Subsequently, using `get_clockrate_table_MrBayes()`, users can extract mean or median rate values for each node in the summary tree that were annotated by [Mr. Bayes](https://nbisweden.github.io/MrBayes/) when creating the summary tree with [Mr. Bayes](https://nbisweden.github.io/MrBayes/) "sumt" command. These mean or median rate values are calculated by [Mr. Bayes](https://nbisweden.github.io/MrBayes/) taking into account all trees from the posterior sample. This works for any summary tree produced by [Mr. Bayes](https://nbisweden.github.io/MrBayes/): a majority rule consensus or the fully resolved maximum compatible tree (the latter is used in the examples here).

Please note that analyses must have reached the stationarity phase and independent runs converging for the summary statistics in each node to be meaningful summaries of the posterior sample.

```{r}
## Get table of clock rates with summary stats for each node in 
## the tree for each relaxed clock partition (3 partitions in this tree file)
RateTable_Means_3p <- get_clockrate_table_MrBayes(tree3p, summary = "mean")
```

&nbsp;  


### 2. Export the rate table and plot tree with node values

Once a rate table has been obtained from [Mr.
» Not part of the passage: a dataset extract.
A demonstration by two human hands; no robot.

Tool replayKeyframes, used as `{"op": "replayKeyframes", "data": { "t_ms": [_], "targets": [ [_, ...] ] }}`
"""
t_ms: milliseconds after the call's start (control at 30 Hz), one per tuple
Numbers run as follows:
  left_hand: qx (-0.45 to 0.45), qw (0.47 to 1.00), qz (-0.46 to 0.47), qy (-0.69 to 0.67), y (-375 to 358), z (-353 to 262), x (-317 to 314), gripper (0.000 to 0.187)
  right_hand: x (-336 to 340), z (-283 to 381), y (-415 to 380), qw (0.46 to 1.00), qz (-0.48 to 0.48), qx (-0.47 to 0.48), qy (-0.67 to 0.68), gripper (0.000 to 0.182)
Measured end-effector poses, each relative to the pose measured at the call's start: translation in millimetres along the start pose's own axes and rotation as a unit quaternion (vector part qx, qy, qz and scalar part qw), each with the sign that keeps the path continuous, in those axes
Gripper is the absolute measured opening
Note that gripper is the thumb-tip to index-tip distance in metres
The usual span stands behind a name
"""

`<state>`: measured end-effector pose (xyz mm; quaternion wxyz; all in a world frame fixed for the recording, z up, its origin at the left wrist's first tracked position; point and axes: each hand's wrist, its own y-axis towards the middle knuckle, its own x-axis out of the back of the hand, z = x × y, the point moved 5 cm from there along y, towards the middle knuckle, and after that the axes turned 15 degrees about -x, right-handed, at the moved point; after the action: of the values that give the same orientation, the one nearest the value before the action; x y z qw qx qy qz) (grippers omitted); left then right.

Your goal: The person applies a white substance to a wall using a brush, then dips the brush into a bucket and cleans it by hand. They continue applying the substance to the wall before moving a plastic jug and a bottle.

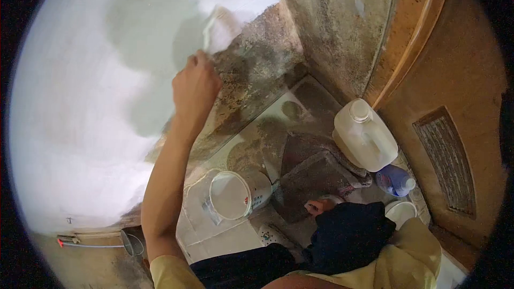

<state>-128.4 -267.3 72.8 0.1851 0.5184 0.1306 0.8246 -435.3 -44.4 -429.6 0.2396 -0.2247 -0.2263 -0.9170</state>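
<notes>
My left hand [197, 83] is raised against the wall, fingers closed round a pale, flat, brush-like tool [222, 29] blurred by motion. The tool lies over the border between the white wall surface [69, 101] and a dark, stained patch [257, 61]. Below the hand, on the floor, a white bucket [230, 195] holds pale material. My right hand cannot be seen; a yellow sleeve [415, 254] shows at lower right.
A large white jug [367, 136], a blue bottle [395, 181] and a white round container [401, 213] stand along the brown panel [471, 107] at right. A dark cloth [313, 176] lies on the floor. Dark-clothed knees [348, 235] fill the bottom.
</notes>
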Motion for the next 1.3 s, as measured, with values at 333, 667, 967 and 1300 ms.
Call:
{"op": "replayKeyframes", "data": {
  "t_ms": [333,667,967,1300],
  "targets": [
    [-0.066,0.998,-0.012,-0.011,116.6,-51.0,-12.0,0.029,31.4,36.0,37.8,0.988,0.088,-0.127,-0.005,0.022],
    [-0.018,1.0,0.0,0.001,78.0,-11.4,-13.4,0.019,48.4,55.2,54.3,0.97,0.165,-0.177,0.023,0.022],
    [0.031,0.998,0.011,0.047,-18.9,24.9,14.6,0.018,48.0,51.5,47.8,0.989,0.126,-0.078,-0.009,0.018],
    [0.012,0.999,0.009,-0.036,50.6,-35.1,-14.5,0.021,41.3,47.9,50.8,0.965,0.179,-0.186,0.04,0.027]
  ]
}}
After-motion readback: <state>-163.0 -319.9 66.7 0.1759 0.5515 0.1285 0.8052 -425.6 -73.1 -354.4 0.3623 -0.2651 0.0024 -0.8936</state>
Bayes](https://nbisweden.github.io/MrBayes/) it is necessary to export it. This is a necessary step to subsequently open the rate table spreadsheet locally (e.g., using Microsoft Office Excel) and customize the table with clade names associated with with each node in the tree for downstream analyses. Note that the root node may include "NA" for rate value, so it must be removed from the rate table.

```{r, eval = FALSE}
## Export the rate tables (using Mr. Bayes example with 3 partitions)
write.csv(RateTable_Means_3p, file = "RateTable_Means_3p.csv")
```


## Plot tree node labels to customize clade names

To visualize the node values in the tree, you can use `ggtree()`.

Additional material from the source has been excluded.